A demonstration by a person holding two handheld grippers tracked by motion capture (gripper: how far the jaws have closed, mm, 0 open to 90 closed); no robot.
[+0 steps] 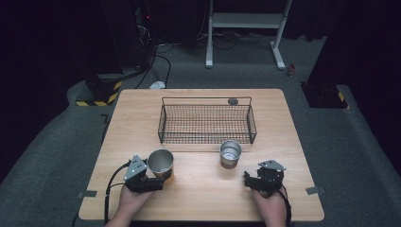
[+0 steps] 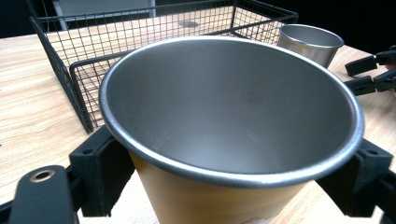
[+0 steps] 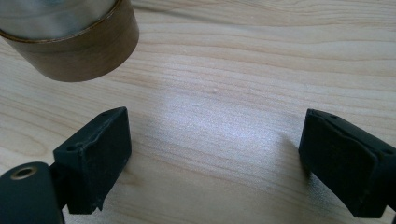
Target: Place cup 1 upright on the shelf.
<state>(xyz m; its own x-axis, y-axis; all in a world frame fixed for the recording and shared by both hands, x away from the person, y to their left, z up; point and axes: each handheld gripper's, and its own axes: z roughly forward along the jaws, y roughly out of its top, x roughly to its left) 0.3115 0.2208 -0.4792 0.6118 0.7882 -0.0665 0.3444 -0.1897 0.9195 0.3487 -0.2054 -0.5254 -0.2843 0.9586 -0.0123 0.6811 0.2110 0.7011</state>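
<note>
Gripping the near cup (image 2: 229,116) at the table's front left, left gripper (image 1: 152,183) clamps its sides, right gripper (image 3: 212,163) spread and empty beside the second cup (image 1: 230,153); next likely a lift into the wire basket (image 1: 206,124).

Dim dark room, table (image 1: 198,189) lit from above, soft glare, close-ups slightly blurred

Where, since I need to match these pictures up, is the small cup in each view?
High view: the small cup stands right of centre, just in front of the basket.
Left gripper view: top right, behind the big cup, by the basket's corner.
Right gripper view: its brown base is at the top left, ahead of the open right gripper.
Shared landmark: the wooden table.
</note>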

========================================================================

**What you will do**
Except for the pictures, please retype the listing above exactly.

**Task output**
A demonstration by a person holding two handheld grippers tracked by motion capture (gripper: how far the jaws have closed, mm, 0 open to 90 closed); no robot.
[+0 steps] 
[+0 steps] 
[+0 steps] 
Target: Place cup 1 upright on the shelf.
<state>(xyz m; its own x-axis, y-axis; all in a world frame fixed for the recording and shared by both hands, x away from the person, y to their left, z up; point and axes: each handheld gripper's, and its own axes: z roughly forward along the jaws, y roughly out of its top, x roughly to its left) 0.3115 0.2208 -0.4792 0.6118 0.7882 -0.0665 0.3444 -0.1897 0.9195 0.3487 -0.2054 -0.5254 -0.2843 0.9586 -0.0123 0.6811 0.2110 0.7011</state>
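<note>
Gripping the near cup (image 2: 229,116) at the table's front left, left gripper (image 1: 152,183) clamps its sides, right gripper (image 3: 212,163) spread and empty beside the second cup (image 1: 230,153); next likely a lift into the wire basket (image 1: 206,124).

Dim dark room, table (image 1: 198,189) lit from above, soft glare, close-ups slightly blurred

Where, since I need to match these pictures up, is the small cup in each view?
High view: the small cup stands right of centre, just in front of the basket.
Left gripper view: top right, behind the big cup, by the basket's corner.
Right gripper view: its brown base is at the top left, ahead of the open right gripper.
Shared landmark: the wooden table.
</note>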

With this, the exercise has been completed.